Scientific classification
- Kingdom: Animalia
- Phylum: Chordata
- Class: Actinopterygii
- Order: Gobiiformes
- Family: Gobiidae
- Genus: Padogobius
- Species: P. bonelli
- Binomial name: Padogobius bonelli (Bonaparte 1846)
- Synonyms: Padogobius panizzae Berg, 1931 (ambiguous name); Gobius bonelli Bonaparte, 1846; Gobius fluviatilis Nardo, 1824; Gobius fluviatilis Valenciennes, 1837; Gobius martensii Günther, 1861; Padogobius martensii (Günther, 1861);

= Padogobius bonelli =

- Authority: (Bonaparte 1846)
- Conservation status: LC
- Synonyms: Padogobius panizzae Berg, 1931 (ambiguous name), Gobius bonelli Bonaparte, 1846, Gobius fluviatilis Nardo, 1824, Gobius fluviatilis Valenciennes, 1837, Gobius martensii Günther, 1861, Padogobius martensii (Günther, 1861)

Species of fish

Padogobius bonelli, the Padanian goby, is a species of true goby from the family Gobiidae native to rivers of Croatia, Italy, Slovenia, and Switzerland, where it is usually found in areas with gravel substrates or along the edges of dense vegetation.

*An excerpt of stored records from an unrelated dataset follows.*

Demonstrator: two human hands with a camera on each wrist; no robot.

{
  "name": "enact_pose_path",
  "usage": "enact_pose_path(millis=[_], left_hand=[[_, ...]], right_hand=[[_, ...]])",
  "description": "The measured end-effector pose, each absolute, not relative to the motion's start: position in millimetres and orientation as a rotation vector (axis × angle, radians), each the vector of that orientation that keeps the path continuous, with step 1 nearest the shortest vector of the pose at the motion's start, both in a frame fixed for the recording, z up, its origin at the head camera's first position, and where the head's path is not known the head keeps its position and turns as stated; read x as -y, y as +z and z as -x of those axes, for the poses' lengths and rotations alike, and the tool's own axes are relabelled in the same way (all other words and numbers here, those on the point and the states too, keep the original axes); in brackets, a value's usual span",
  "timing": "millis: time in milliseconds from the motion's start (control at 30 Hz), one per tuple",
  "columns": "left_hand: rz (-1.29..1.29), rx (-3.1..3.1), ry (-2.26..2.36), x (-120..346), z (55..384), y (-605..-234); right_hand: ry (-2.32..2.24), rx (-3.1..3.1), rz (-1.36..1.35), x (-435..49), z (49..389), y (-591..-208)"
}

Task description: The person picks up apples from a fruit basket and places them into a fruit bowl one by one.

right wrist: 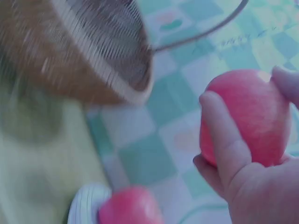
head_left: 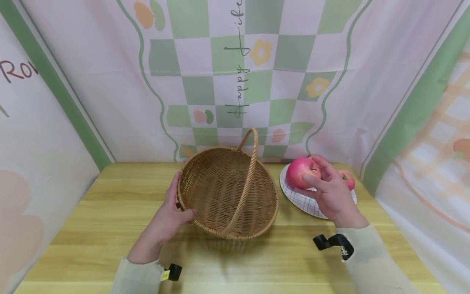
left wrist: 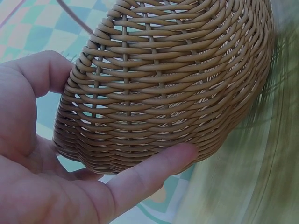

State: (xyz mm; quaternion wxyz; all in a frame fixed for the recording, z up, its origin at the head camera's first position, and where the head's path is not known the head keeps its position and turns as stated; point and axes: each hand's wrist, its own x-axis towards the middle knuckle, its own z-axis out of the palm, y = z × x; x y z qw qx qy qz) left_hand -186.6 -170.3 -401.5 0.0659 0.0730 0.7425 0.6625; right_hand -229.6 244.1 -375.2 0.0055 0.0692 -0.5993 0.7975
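A brown wicker basket (head_left: 216, 192) with an arched handle (head_left: 251, 167) is tipped so that its bare inside faces me. My left hand (head_left: 175, 216) grips its left rim, the thumb over the edge and the fingers along the outer weave, as the left wrist view shows. In my right hand (head_left: 332, 192) is a pink-red apple (head_left: 299, 173), held between thumb and fingers above the plate (head_left: 312, 206). The right wrist view shows that apple (right wrist: 252, 116) up off the plate. A second apple (head_left: 346, 179) rests on the plate's right side, partly behind my right hand.
The wooden table (head_left: 110, 212) reaches back to a hanging cloth (head_left: 227, 90) with green checks. Cloth panels also stand at the left and right sides. The plate has a checked pattern and lies near the table's back right, close beside the basket.
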Motion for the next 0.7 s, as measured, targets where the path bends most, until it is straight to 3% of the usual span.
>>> enact_pose_path(millis=[233,700], left_hand=[[-0.209,-2.218,2.014,171.3,186.3,-403.2],[-0.209,-2.202,2.015,170.4,189.2,-405.5]], right_hand=[[1.941,2.454,0.091,-262.0,233.7,-413.9],[1.595,2.680,0.114,-266.6,236.6,-439.8]])
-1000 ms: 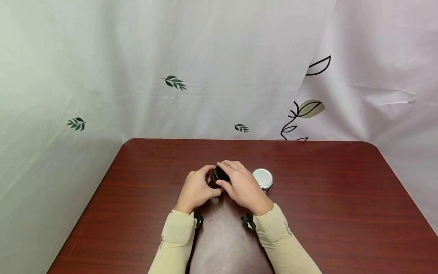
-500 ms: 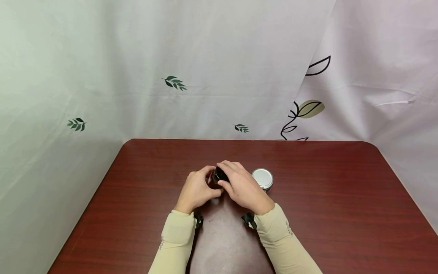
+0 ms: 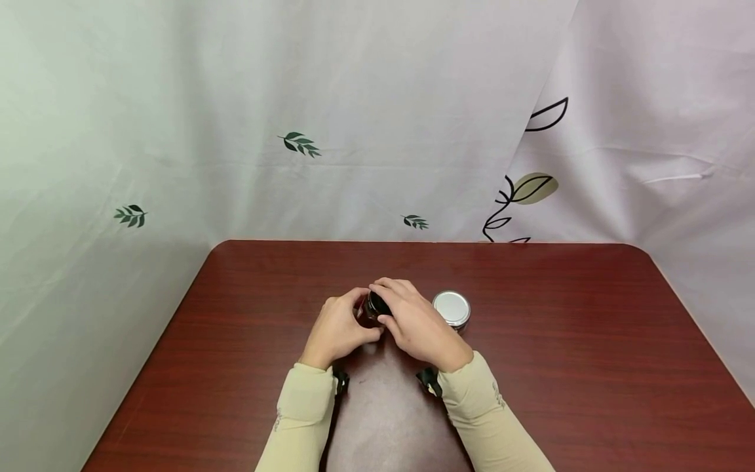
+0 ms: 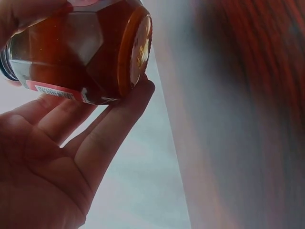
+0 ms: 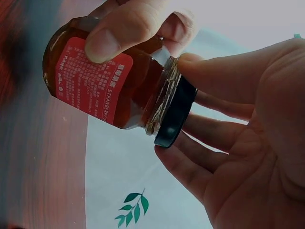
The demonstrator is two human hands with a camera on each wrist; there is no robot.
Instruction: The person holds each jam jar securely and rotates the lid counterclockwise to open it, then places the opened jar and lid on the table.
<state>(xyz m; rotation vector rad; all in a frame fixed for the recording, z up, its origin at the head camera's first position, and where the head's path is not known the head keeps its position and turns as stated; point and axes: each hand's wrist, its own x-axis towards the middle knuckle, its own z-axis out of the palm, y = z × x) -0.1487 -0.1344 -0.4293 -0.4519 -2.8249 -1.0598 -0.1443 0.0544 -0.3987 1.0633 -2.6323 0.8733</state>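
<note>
My left hand [image 3: 337, 330] grips a glass jar [image 4: 78, 47] of amber-red contents, its thumb pressing the red label [image 5: 90, 90], which reads "STRAWBERRY". In the right wrist view the jar lies tilted, its base to the left. My right hand [image 3: 420, 328] holds the black lid [image 5: 176, 114] at the jar's mouth, with thumb and fingers curled round its rim. A strip of ridged clear neck shows between lid and jar body. The jar is raised off the table, and in the head view the hands hide much of it.
A round container with a silver lid [image 3: 452, 308] stands on the table just right of my right hand. The red-brown wooden table [image 3: 560, 341] runs back to a pale cloth backdrop [image 3: 377, 98] with leaf prints.
My right hand has turned slightly on the lid, its fingertips shifting a little left and its thumb a little right. The left hand keeps its hold on the jar.
</note>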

Males of this species can reach a length of 8.6 cm TL while females only reach 7.5 cm TL. This species' specific name honours the Italian naturalist Franco Andrea Bonelli (1784–1830), who had originally described it as Gobius fluviatilis without realizing that this name was already being used for a different goby species, the monkey goby, which had been described by Pallas in 1814.